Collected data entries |
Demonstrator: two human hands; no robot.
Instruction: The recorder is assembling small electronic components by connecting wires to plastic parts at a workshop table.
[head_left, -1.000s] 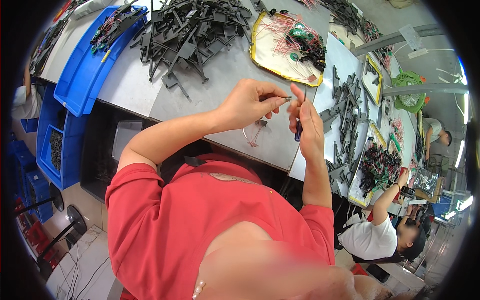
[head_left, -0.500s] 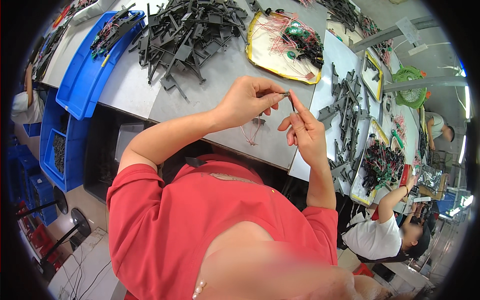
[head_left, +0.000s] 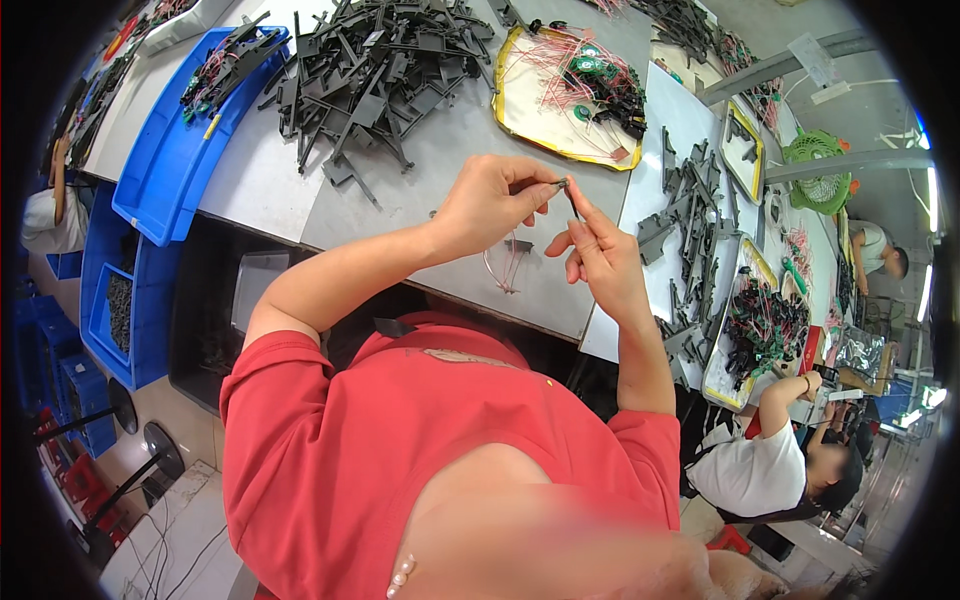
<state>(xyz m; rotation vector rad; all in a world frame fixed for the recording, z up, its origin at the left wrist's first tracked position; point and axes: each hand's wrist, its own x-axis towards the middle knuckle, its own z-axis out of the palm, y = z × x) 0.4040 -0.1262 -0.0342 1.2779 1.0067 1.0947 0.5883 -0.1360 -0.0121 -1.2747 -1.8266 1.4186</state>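
Observation:
Above the grey worktop point(head_left: 400, 205), my left hand point(head_left: 497, 203) pinches a small dark part point(head_left: 572, 200) between thumb and fingertips. The part is thin, and its exact kind is too small to make out. My right hand point(head_left: 607, 262) meets it from the other side, index fingertip against its upper end and thumb close by; its other fingers are loosely curled. Below my hands, a small dark piece with thin pink wires point(head_left: 512, 262) lies on the worktop, partly behind the left hand.
A heap of dark plastic brackets point(head_left: 375, 85) covers the far worktop. Behind my hands lies a yellow-rimmed tray point(head_left: 520, 122) of wired parts. More brackets point(head_left: 690, 215) lie rightward. A blue bin point(head_left: 160, 170) stands left. A person in white point(head_left: 755, 470) sits at right.
Both hands have shifted slightly left with the small dark part between them. The part's thin dark length shows more clearly now. At right, the other person's arm has lowered.

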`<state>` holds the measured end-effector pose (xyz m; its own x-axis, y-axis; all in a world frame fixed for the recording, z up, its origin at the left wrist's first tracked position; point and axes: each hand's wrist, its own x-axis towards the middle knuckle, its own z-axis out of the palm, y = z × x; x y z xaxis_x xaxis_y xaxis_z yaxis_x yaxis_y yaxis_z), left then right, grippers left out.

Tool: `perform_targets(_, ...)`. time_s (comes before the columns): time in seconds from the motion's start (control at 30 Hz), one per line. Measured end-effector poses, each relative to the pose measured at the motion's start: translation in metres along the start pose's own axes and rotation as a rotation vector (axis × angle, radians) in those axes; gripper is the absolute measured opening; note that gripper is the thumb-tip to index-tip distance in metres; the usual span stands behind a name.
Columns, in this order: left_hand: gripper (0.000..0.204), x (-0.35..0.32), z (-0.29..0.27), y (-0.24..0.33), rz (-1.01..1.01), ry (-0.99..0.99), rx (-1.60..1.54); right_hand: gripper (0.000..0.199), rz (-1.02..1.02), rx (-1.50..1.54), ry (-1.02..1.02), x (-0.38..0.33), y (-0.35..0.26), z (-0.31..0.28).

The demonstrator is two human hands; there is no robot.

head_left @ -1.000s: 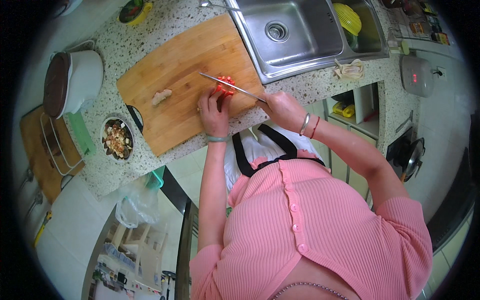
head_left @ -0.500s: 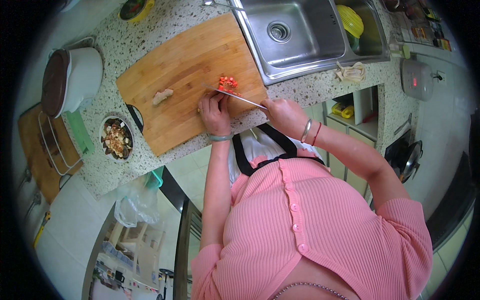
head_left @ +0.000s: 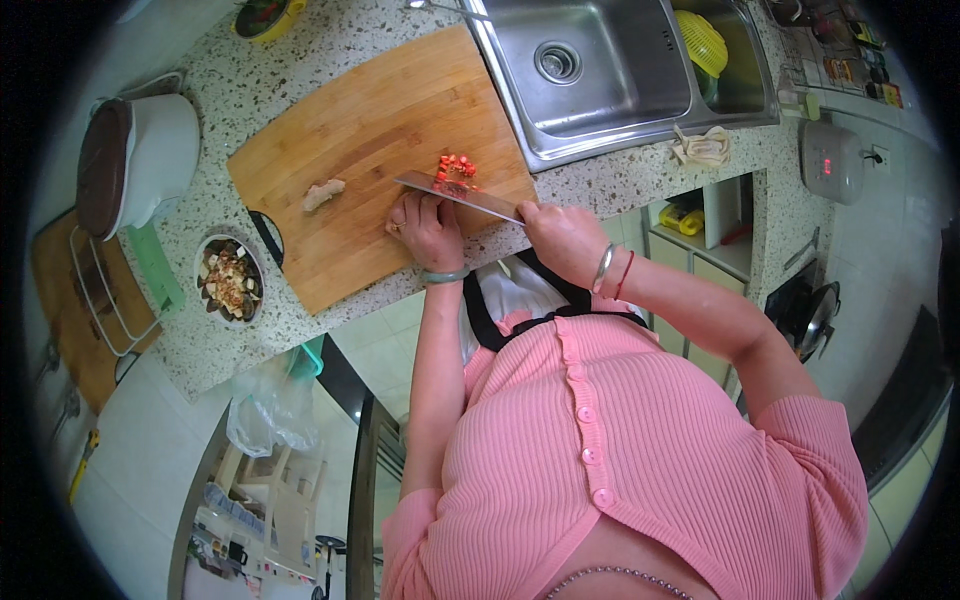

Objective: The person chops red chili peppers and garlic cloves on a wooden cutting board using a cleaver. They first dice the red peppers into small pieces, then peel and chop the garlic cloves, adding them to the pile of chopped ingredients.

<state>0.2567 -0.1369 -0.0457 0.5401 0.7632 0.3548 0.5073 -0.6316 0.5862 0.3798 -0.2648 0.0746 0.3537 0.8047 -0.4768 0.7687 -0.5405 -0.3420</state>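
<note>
Head view, two hands (head_left: 430, 230), one knife (head_left: 460, 195), several red bits (head_left: 457, 164), one board (head_left: 350, 120)

The knife (head_left: 478, 201) has come nearer the person's body, and its blade, seen thin and almost edge-on a second ago, is now tilted so that its broad face shows. The left hand (head_left: 428, 230) has drawn back slightly, its fingertips lower than before. The chopped red pepper pieces (head_left: 458, 164), partly behind the blade a second ago, now show more openly beyond it.
</note>
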Motion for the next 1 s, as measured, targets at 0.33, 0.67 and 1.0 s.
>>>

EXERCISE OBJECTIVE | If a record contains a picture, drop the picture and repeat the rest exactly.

THE COMPLETED TASK |
Demonstrator: two human hands; no robot.
Instruction: The recorder is assembling small electronic components by connecting wires to plastic parts at a workshop table.
[head_left, -1.000s] 
[head_left, -0.500s] 
[head_left, +0.000s] 
<state>(xyz m; rotation vector rad; all in a world frame fixed for the recording, z up, its origin at the left wrist's first tracked position; point and axes: each hand's wrist, its own x-axis towards the middle knuckle, its own z-axis out of the palm, y = z × x) 0.4040 -0.1262 -0.0342 1.2779 1.0067 1.0947 0.5883 -0.1360 -0.0121 -1.2747 -1.8266 1.4186</state>
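Observation:
Above the grey worktop point(head_left: 400, 205), my left hand point(head_left: 497, 203) pinches a small dark part point(head_left: 572, 200) between thumb and fingertips. The part is thin, and its exact kind is too small to make out. My right hand point(head_left: 607, 262) meets it from the other side, index fingertip against its upper end and thumb close by; its other fingers are loosely curled. Below my hands, a small dark piece with thin pink wires point(head_left: 512, 262) lies on the worktop, partly behind the left hand.
A heap of dark plastic brackets point(head_left: 375, 85) covers the far worktop. Behind my hands lies a yellow-rimmed tray point(head_left: 520, 122) of wired parts. More brackets point(head_left: 690, 215) lie rightward. A blue bin point(head_left: 160, 170) stands left. A person in white point(head_left: 755, 470) sits at right.
Both hands have shifted slightly left with the small dark part between them. The part's thin dark length shows more clearly now. At right, the other person's arm has lowered.
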
`<state>` holds the measured end-effector pose (xyz m; its own x-axis, y-axis; all in a world frame fixed for the recording, z up, its origin at the left wrist's first tracked position; point and axes: each hand's wrist, its own x-axis towards the middle knuckle, its own z-axis out of the palm, y = z × x; x y z xaxis_x xaxis_y xaxis_z yaxis_x yaxis_y yaxis_z), left then right, grippers left out.

Tool: `perform_targets(_, ...)`. time_s (comes before the columns): time in seconds from the motion's start (control at 30 Hz), one per line. Measured end-effector poses, each relative to the pose measured at the motion's start: translation in metres along the start pose's own axes and rotation as a rotation vector (axis × angle, radians) in those axes; gripper is the absolute measured opening; note that gripper is the thumb-tip to index-tip distance in metres; the usual span stands behind a name.
Columns, in this order: left_hand: gripper (0.000..0.204), x (-0.35..0.32), z (-0.29..0.27), y (-0.24..0.33), rz (-1.01..1.01), ry (-0.99..0.99), rx (-1.60..1.54); right_hand: gripper (0.000..0.199), rz (-1.02..1.02), rx (-1.50..1.54), ry (-1.02..1.02), x (-0.38..0.33), y (-0.35..0.26), z (-0.31..0.28).

The demonstrator is two human hands; there is no robot.

head_left @ -1.000s: 
head_left @ -0.500s: 
head_left @ +0.000s: 

Objective: The person chops red chili peppers and garlic cloves on a wooden cutting board using a cleaver. They first dice the red peppers into small pieces, then peel and chop the garlic cloves, adding them to the pile of chopped ingredients.

<state>0.2567 -0.1369 -0.0457 0.5401 0.7632 0.3548 0.5073 -0.6316 0.5862 0.3798 -0.2648 0.0746 0.3537 0.8047 -0.4768 0.7687 -0.5405 -0.3420</state>
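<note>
Head view, two hands (head_left: 430, 230), one knife (head_left: 460, 195), several red bits (head_left: 457, 164), one board (head_left: 350, 120)

The knife (head_left: 478, 201) has come nearer the person's body, and its blade, seen thin and almost edge-on a second ago, is now tilted so that its broad face shows. The left hand (head_left: 428, 230) has drawn back slightly, its fingertips lower than before. The chopped red pepper pieces (head_left: 458, 164), partly behind the blade a second ago, now show more openly beyond it.
</note>
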Motion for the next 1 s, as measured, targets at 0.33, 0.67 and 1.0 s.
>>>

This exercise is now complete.